Selain cinta, San juga tak pernah mempercayai siapapun. Apalagi, wanita. Karena, wanitalah mahluk yang membuat hidupnya menjadi seperti ini. Kalau saja, dulu ayahnya tidak mencintai Jin Hee dan mempercayaianya. Ayahnya, pasti tidak akan mengalami hal semacam ini dalam hidupnya.
                Bus kemudian berhenti.
                So Hee turun dan San mengikutinya dari belakang. Aku tidak begitu tahu disebut apa lingkungan tempat tinggal So Hee. Karena, lingkungan tempat tinggal So Hee seperti asal dibuat. Rumah yang satu dengan yang lainnya berdempet satu dengan yang lainnya. Pepohonan nyaris tidak ada. Bahkan, kalaupun ada hanya sebuah pohon yang kehilangan daun-daunnya. So Hee berjalan melewati sebuah toko dan kemudian turun dengan tangga yang tersedia di sana.
                Kim San mengikutinya dari belakang.
                Kemudian, So Hee berbelok dan masuk ke sebuah lorong kecil. Mengambil kunci dari sakunya dan masuk ke dalamnya.  Di sanalah rumah So Hee. Terdempet diantara bangunan-bangunan lain. Sebuah rumah kecil yang tak terurus. Kim San naik ke tangga sebuah bangunan yang tampaknya sudah tidak digunakan. Setelah, naik ke atas bangunan tersebut, San hanya berdiri memandangi So Hee dari atas. Lewat jendela yang terbuat dari kaca dan sebuah penerangan sederhana.
                Kim San memperhatikan So Hee.
                So Hee membuka jaketnya yang tipis dan meletakkannya asal. Kemudian, mengambil mie dari kardusnya dan memasaknya dengan pandangan kosong. Setelah itu, memakannya dengan perlahan. Setelah itu, dia hanya asal meletakan bekas makanannya dan tidur di sebuah matras yang tipis. Dia cantik bahkan saat tidur, pikir San. Ada yang bilang jika kecantikan alami seorang wanita hanya akan terlihat saat dia tidur. Keanggunannya juga hanya akan terlihat saat dia tidur. So Hee tertidur dengan tenang dan rileks sekali. Meski, dari melihat jauh, tapi Kim San yakin So Hee tidak mendengkur.
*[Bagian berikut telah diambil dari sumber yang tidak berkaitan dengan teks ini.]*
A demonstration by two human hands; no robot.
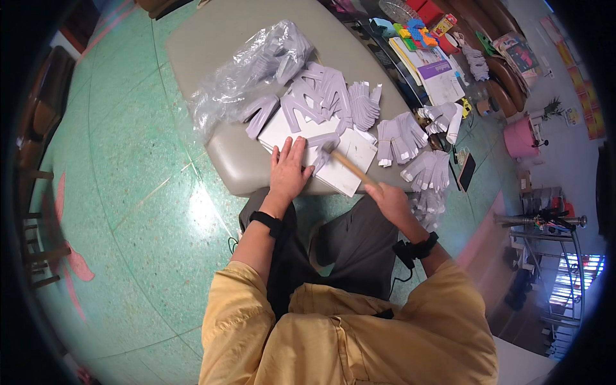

                Kalau aku normal, aku mungkin sudah mencintainya, pikir Kim San. Dia meremukkan kaleng yang sudah habis diminumnya dan membuangnya ke sembarang arah. Rokok yang tadi dibelinya pun, sama sekali tidak disentuhnya. Dia membeli rokok itu hanya karena iseng, tapi San tidak merokok. Karena, merokok bisa merusak kesehatannya.
                Dia tak boleh mati sebelum bisa membalas dendamnya.
Kim San  baru pergi setelah matahari benar-benar terbit.  Saat dia yakin, So Hee sudah benar-benar tertidur.



[1] alasan seorang pria menjadi gay bermacam-macam. Ada karena trauma (misalkan karena pernah dikecewakan oleh wanita, sehingga berpikir jika semua wanita itu sama. Lalu, memutuskan untuk menjadi gay), atau bisa juga karena perasaan di dalam dirinya sejak kecil yang mengatakan dia ‘wanita’ (sehingga ingin berhubungan dengan ‘pria’), tapi bisa juga karena pergaulan dan alasan lainnya.